#### What to do:
Below is a listing; repeat exactly the lines from the one containing "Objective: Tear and" to the one containing "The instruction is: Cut", both included.

#### Exercise data:
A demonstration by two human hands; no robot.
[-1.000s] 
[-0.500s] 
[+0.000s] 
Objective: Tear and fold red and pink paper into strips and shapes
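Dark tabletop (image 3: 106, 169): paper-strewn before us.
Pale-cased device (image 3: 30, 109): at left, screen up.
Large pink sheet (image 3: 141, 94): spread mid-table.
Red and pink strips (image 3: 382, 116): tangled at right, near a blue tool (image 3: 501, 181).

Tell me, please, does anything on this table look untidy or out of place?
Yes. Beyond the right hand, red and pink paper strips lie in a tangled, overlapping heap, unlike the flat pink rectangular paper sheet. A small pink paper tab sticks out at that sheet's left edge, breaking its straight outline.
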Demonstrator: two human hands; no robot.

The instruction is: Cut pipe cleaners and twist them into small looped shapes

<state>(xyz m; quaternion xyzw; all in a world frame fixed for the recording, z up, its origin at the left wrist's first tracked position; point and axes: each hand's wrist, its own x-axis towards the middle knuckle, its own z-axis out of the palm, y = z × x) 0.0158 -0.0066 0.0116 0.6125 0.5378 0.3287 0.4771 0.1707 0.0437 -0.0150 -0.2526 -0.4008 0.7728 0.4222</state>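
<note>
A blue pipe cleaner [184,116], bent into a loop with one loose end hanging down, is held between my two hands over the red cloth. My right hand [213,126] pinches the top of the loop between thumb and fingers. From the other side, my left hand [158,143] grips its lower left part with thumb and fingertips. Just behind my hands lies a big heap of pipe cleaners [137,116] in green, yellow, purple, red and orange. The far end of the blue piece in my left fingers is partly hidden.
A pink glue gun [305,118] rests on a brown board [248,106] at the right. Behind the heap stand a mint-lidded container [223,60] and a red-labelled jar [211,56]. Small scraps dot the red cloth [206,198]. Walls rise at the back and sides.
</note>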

#### Exercise response:
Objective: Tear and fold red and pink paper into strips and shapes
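Dark tabletop (image 3: 106, 169): paper-strewn before us.
Pale-cased device (image 3: 30, 109): at left, screen up.
Large pink sheet (image 3: 141, 94): spread mid-table.
Red and pink strips (image 3: 382, 116): tangled at right, near a blue tool (image 3: 501, 181).

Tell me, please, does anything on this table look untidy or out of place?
Yes. Beyond the right hand, red and pink paper strips lie in a tangled, overlapping heap, unlike the flat pink rectangular paper sheet. A small pink paper tab sticks out at that sheet's left edge, breaking its straight outline.
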Demonstrator: two human hands; no robot.

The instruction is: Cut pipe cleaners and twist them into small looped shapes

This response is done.